Given: $R = \{(x,y): x \mid y\}$ on $A = \{1,2,3,4,5,6\}$.

Reflexive: Every element divides itself, so $(a,a) \in R$ for all $a \in A$. Hence R is reflexive.

Symmetric: $(1,2) \in R$ (since 2 is divisible by 1) but $(2,1) \notin R$ (since 1 is not divisible by 2).
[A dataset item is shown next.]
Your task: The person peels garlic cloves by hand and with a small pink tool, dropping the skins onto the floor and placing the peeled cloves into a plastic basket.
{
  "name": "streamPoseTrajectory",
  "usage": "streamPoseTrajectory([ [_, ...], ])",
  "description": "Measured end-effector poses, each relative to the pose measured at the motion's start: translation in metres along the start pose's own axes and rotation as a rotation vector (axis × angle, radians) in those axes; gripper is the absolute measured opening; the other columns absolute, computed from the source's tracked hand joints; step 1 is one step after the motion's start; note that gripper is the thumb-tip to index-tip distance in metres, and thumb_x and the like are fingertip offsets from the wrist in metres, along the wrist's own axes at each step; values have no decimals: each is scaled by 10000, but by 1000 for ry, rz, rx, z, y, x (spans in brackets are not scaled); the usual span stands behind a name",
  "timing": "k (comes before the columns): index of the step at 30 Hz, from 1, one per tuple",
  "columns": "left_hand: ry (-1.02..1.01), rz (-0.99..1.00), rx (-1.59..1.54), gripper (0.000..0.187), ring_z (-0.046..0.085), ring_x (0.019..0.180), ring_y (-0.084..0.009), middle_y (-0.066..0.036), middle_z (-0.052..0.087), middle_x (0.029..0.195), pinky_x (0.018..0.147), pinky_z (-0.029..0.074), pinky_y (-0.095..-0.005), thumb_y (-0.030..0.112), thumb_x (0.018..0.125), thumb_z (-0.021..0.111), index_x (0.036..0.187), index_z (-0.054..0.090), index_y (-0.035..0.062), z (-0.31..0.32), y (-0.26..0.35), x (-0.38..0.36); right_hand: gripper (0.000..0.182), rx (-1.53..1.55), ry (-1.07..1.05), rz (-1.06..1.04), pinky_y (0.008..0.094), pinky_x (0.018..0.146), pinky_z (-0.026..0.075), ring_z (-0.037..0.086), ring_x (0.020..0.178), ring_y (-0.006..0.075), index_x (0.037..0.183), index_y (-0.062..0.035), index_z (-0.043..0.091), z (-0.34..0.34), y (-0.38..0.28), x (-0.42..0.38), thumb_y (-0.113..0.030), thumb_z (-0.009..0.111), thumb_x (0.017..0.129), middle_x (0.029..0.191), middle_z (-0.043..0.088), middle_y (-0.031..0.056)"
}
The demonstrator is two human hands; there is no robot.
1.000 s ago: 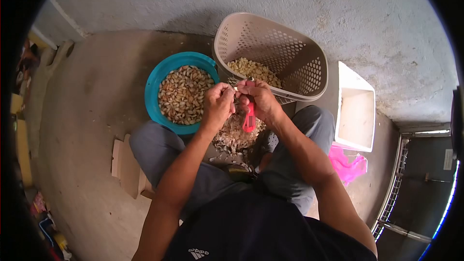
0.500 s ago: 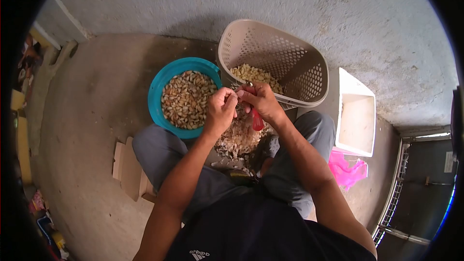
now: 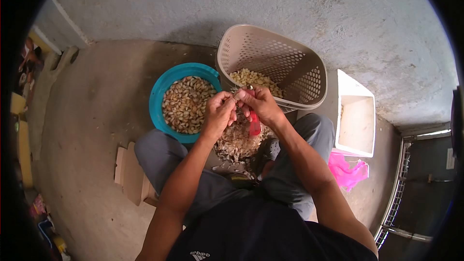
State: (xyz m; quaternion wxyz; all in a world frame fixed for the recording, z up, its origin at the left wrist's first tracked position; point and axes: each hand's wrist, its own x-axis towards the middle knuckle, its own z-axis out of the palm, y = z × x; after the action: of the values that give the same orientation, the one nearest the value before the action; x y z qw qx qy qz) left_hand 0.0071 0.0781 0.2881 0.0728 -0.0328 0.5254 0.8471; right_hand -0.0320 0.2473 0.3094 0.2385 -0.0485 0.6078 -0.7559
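Note:
My left hand (image 3: 220,114) is closed in a pinch at the middle of the view, apparently on a garlic clove that the fingers mostly hide. Fingertip to fingertip with it, my right hand (image 3: 262,106) grips a small knife by its red handle (image 3: 254,124), which points down toward me. Only a bit of the metal blade shows above the fingers. To the left, a teal basin (image 3: 155,116) holds many unpeeled garlic cloves (image 3: 187,104). Peeled pale cloves (image 3: 256,78) lie in a beige perforated basket (image 3: 285,48) behind my hands. Beneath them is a heap of papery garlic skins (image 3: 237,144).
A white foam box (image 3: 358,121) lies to the right, with a pink mesh bag (image 3: 349,171) beside it. Cardboard (image 3: 130,174) sits by my left knee. A grey wall (image 3: 203,0) rises behind the basket, and a dark metal gate (image 3: 425,188) stands far right.
The red handle has swung from slanting to nearly upright. Both hands stay together at nearly the same spot, and the whole view has shifted slightly.

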Motion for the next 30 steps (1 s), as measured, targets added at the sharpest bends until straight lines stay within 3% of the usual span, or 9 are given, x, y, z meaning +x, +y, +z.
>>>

Hence R is not symmetric.

Transitive: Suppose $(x,y) \in R$ and $(y,z) \in R$, i.e., $x \mid y$ and $y \mid z$. Then $x \mid z$, so $(x,z) \in R$. Hence R is transitive.

Conclusion: R is reflexive and transitive but not symmetric.

Given: $R = \{(x,y): x - y \in \mathbf{Z}\}$ on $\mathbf{Z}$.

Reflexive: For any $a \in \mathbf{Z}$, $a - a = 0 \in \mathbf{Z}$, so $(a,a) \in R$. Hence R is reflexive.

Symmetric: If $(x,y) \in R$, then $x - y \in \mathbf{Z}$, so $y - x = -(x-y) \in \mathbf{Z}$, giving $(y,x) \in R$. Hence R is symmetric.

Transitive: If $(x,y) \in R$ and $(y,z) \in R$, then $x-y \in \mathbf{Z}$ and $y-z \in \mathbf{Z}$. So $x - z = (x-y)+(y-z) \in \mathbf{Z}$, giving $(x,z) \in R$. Hence R is transitive.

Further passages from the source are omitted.